Тот молча, медленно шел вперед и смотрел вдаль, туда, где темнела дорога к районному центру, по которой ночью, тайно от него, уехала Екатерина Ермолаевна.
В эту минуту Бахметьев и Павлов подумали об одном и том же, и Борис Михайлович высказал вслух свою мысль:
– Мне кажется, что вот такие жизненные обстоятельства учителю легче переносить, чем людям других профессий. Около вас все время молодежь, чуткая, неиспорченная. И знаете, даже такое чувство, как ваше чувство к той женщине, многому может научить ваших учеников, если они что-нибудь знают…
– Я думаю, что они кое-что знают. Они всегда знают больше, чем мы думаем. Саша Коновалов как-то встретил у меня Екатерину Ермолаевну, и я видел, что он многое понял. Он был удивительно чуткий мальчик, умел понимать с полуслова… Вот видите, – грустно усмехнулся Александр Александрович, – я уже говорю о нем в прошлом!..
Они подошли к забору больницы, прошли по аллейке, посыпанной желтым песком.
У крыльца больницы толпились ученики Александра Александровича.
Их было очень много. Они расступились, пропуская взрослых.
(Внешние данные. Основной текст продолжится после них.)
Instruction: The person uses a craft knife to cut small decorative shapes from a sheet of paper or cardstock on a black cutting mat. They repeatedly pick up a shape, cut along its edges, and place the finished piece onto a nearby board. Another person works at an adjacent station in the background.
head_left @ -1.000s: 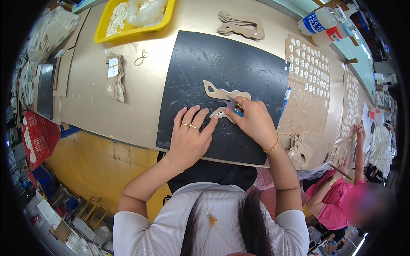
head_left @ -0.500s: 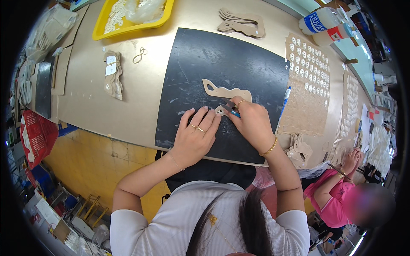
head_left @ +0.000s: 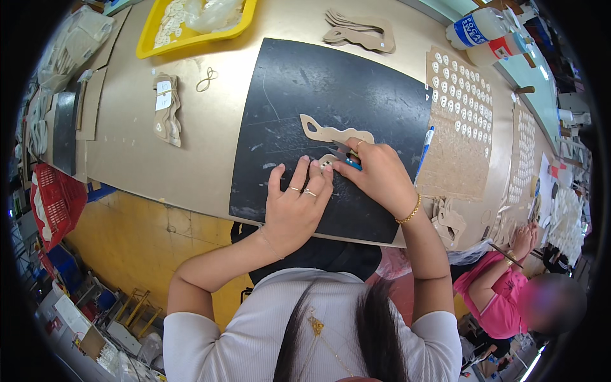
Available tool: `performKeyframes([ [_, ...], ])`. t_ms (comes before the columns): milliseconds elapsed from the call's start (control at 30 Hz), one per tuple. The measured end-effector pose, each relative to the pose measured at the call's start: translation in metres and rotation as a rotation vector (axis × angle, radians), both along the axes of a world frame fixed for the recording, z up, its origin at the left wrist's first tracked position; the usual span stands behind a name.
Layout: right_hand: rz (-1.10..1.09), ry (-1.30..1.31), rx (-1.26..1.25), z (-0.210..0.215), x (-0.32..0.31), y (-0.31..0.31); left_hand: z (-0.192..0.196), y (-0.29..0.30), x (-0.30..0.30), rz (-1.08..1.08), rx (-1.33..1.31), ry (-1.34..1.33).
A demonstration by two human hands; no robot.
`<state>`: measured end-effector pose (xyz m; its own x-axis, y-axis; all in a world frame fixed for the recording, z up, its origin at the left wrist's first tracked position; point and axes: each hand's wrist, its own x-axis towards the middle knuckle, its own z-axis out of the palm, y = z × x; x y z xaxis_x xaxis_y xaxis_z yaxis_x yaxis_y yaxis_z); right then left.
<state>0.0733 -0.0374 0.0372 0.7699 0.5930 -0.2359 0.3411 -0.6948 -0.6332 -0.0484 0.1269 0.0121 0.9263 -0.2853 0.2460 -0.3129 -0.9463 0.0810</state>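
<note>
On the black mat (head_left: 286,89), the fingertips of my left hand (head_left: 294,205) are on a small beige piece (head_left: 327,157), with part of it hidden under them. A white oval tag with dark spots (head_left: 326,165) lies on this piece, by my left fingertips. Held in my right hand (head_left: 382,178) are small blue-handled snips (head_left: 353,163), their grey blades apart and pointing left above the beige piece. A separate wavy beige cutout (head_left: 331,134) with a hole at one end lies just beyond the blades.
A yellow tray (head_left: 144,43) holds white pieces and a plastic bag. Banded beige cutouts (head_left: 167,114) lie left, more cutouts (head_left: 359,38) at the back. To the right are a pen (head_left: 425,153), a board with rows of white tags (head_left: 452,162), bottles (head_left: 474,32) and a person in pink (head_left: 490,299).
My right hand has shifted slightly right, and the snips' blades now show apart. The left fingers have bent and drawn in around the piece, uncovering more of the white tag.
</note>
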Motion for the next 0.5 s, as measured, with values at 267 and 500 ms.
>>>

На ступеньке, закрыв лицо руками, рыдала Стеша.
Александр Александрович молча снял шапку. Обнажили головы его ученики и Борис Михайлович Павлов.
В глубоком раздумье
Закрытый гроб стоял посередине школьного зала. Венки с траурными лентами, букеты срезанных домашних цветов и мягкие ветки пахучей пихты скрывали стол, и казалось – гроб стоит на венках.